> [BRIEF]:
Somewhere in the records below is a line containing "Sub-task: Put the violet". Copy that line and everything after it through the end, unchanged.

> [MATERIAL TO PROCESS]:
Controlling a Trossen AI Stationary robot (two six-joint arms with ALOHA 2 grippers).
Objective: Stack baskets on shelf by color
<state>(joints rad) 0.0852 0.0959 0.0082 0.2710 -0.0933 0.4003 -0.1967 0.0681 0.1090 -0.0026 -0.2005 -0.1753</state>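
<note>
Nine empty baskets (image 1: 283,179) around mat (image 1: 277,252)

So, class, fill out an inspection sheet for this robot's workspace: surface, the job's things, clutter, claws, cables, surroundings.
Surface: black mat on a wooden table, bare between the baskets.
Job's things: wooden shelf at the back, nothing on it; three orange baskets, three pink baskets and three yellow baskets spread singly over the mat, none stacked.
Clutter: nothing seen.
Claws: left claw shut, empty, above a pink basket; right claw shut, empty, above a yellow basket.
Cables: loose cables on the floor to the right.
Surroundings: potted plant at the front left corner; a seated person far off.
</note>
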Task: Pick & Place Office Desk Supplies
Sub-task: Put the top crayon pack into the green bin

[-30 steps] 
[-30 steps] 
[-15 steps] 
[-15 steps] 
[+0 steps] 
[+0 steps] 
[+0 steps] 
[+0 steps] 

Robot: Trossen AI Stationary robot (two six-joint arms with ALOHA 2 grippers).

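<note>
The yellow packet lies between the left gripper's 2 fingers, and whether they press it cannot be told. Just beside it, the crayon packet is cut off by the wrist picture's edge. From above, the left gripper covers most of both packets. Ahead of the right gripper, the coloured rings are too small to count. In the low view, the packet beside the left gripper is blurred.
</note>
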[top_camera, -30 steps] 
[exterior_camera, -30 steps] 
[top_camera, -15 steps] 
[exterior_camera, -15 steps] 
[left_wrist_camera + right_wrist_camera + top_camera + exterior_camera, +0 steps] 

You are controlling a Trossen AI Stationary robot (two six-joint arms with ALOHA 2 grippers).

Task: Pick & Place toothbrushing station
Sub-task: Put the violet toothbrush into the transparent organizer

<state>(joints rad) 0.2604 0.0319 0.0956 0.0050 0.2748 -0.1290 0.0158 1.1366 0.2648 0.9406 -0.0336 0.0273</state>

> [WRITTEN RESPONSE]:
Sub-task: Put the violet toothbrush into the transparent organizer

<state>(joints rad) 0.2604 0.0319 0.0956 0.0050 0.2748 -0.1290 0.0158 1.1366 0.2648 0.9406 -0.0336 0.0273</state>

What this exercise required is now done.